Luke 21:25-36
SERMON
I always wonder what to do about scholars and religious leaders who are right on some things but cling to barbaric and hateful ideas in other areas. Tenzin Gyatso, the 14th and current Dalai Lama in Tibetan Buddhism, supports social acceptance of homosexuality, but insists that it constitutes sexual misconduct, a Buddhist version of the “love the sinner, hate the sin” hypocrisy that has done so much harm and destroyed so many lives among Christians. Seems a little lacking in compassion to me.
The Anglican scholar and retired bishop N.T. Wright is willing to challenge the received understanding of Jesus and the end times, a revolutionary re-reading of a key New Testament concept, but he is behind our times on LGBTQI+ issues, even behind his own benighted Church of England. We can be happy that at least he no longer has the authority to sanction clergy.
It is to Wright and his rebellion against scholarly orthodoxy that I turn this morning. Christians have interpreted the teachings of Jesus and subsequently of Paul as predicting the sort of cataclysmic re-ordering of the world we later find in the Apocalypse of John of Patmos, better known as Revelation. In fact, heaven come to earth or a rapture into heaven and some sort of divine wrath is pretty central to many fundamentalist theologies. For progressive and reconstructive Christians, reading texts like today’s gospel suggests that Jesus, and therefore Paul, were wrong. I mean, clearly the world did not end and get a divine re-ordering during the lifetimes of the disciples.
Jesus draws on the language of the Book of Daniel, the last of the original works in the Jewish Bible to be written. It introduces the “Son of Man,” better read today as “the Human One” or as a representative human, as a divine game-changer.
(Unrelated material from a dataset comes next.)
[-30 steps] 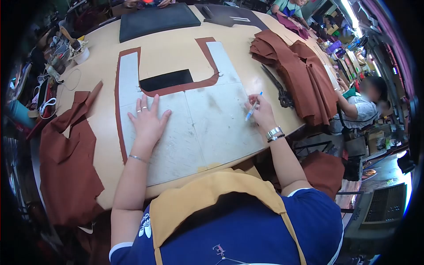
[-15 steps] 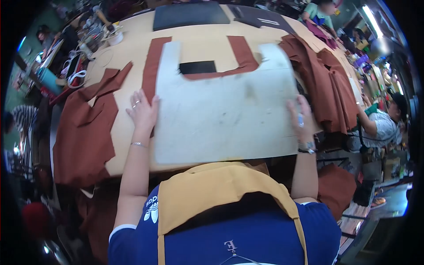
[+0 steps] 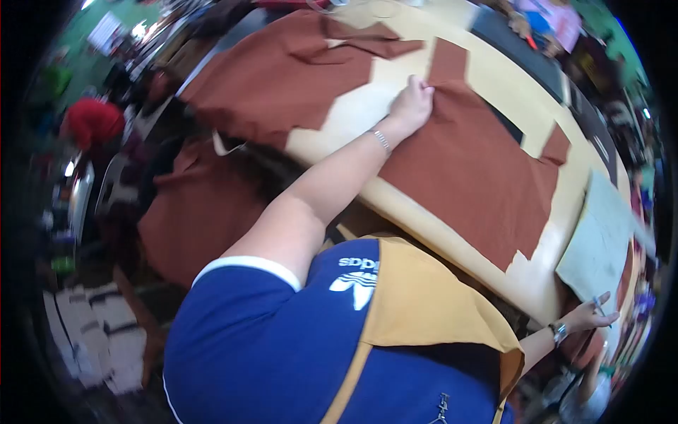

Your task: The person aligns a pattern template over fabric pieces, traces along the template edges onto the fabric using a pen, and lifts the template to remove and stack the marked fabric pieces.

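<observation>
At the left edge of the notched brown cloth on the table, left hand pinches, fingers together; right of the cloth, right hand's fingers grip pen beside pale template; step presumably cloth positioning, next calling for even tension.

The tan table bears a notched brown cloth, which spreads rightward from my left hand's grip at its edge. Left of that grip lies a second brown cloth; beyond it, rightward, a black rectangle and, farther, a dark board.
</observation>
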Demonstrator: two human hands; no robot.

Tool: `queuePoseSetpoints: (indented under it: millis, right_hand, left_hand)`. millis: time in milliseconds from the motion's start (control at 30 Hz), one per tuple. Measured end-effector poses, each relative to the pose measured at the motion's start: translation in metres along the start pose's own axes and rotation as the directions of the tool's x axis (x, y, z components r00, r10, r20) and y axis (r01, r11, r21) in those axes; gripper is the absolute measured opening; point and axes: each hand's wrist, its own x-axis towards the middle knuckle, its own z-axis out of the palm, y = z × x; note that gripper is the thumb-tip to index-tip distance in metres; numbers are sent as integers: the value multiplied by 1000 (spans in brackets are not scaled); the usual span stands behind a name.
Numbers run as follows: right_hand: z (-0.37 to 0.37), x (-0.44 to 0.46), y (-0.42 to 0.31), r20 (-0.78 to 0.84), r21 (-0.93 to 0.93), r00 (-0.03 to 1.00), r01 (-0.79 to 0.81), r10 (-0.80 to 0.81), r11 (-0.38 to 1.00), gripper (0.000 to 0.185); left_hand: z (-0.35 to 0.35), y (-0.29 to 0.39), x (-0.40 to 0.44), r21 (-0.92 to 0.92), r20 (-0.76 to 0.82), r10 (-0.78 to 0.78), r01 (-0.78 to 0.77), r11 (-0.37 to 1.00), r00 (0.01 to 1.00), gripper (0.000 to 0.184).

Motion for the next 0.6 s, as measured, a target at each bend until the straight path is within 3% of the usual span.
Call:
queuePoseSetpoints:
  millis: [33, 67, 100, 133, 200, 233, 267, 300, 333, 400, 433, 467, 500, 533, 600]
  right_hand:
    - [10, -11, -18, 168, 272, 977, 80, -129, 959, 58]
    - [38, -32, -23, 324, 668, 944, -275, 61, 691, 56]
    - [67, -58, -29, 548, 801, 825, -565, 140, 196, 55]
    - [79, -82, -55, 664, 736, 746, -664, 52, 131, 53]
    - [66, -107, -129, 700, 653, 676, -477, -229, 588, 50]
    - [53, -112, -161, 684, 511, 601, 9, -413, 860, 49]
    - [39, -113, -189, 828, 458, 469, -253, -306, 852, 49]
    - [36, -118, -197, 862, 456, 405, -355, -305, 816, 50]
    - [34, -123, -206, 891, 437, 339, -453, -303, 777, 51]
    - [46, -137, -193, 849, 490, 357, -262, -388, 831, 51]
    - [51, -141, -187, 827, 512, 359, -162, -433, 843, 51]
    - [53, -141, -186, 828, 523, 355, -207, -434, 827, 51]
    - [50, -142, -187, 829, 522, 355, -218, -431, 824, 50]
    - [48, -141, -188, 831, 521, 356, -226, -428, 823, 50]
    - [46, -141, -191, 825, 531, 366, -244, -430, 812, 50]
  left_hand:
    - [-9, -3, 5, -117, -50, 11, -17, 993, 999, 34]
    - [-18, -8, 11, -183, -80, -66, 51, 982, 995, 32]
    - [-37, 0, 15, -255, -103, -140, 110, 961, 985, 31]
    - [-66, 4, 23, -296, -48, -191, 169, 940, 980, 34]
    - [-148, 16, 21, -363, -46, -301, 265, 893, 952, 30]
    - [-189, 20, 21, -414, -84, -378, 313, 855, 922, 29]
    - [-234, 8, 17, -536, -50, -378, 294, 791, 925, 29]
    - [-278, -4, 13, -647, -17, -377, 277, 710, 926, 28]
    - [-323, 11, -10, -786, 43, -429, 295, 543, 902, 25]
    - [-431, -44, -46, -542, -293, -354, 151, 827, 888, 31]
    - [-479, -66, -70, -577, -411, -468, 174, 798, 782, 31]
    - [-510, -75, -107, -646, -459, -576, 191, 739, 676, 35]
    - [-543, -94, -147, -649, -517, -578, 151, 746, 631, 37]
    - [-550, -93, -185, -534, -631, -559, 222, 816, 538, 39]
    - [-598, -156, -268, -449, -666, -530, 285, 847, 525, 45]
That book, as well as the recorded teachings of Jesus, the authentic letters of Paul, and the other collected works in Christian Scripture, all refer to a “Day of the Lord.”
And because we have been taught to read this as apocalyptic, we read it as apocalyptic, read Jesus exclusively through the lens of the Book of Daniel, which is a pious fiction written in the 2nd century B.C.E. It is only one of twelve in a collection known as the Minor Prophets, and then there are the major prophets: in historical order, Isaiah, Jeremiah, and Ezekiel.
Wright suggests we read Jesus through the lens of this broader prophetic tradition in pre-Rabbinic Judaism, which often spoke of and witnessed actual cataclysmic events like the first destruction of Jerusalem. Wright would read phrases so long translated as “end of the world” as meaning “earth shattering events.”
Wright could be right. We have to remember that Jesus probably taught in Aramaic, and those teachings were transmitted as oral tradition for approximately forty years before we begin to see written gospels composed in Koine Greek, an entirely different language. And what happened in the fortieth year after the execution of Jesus? Precisely the sort of earth shattering events Jesus seemingly predicted.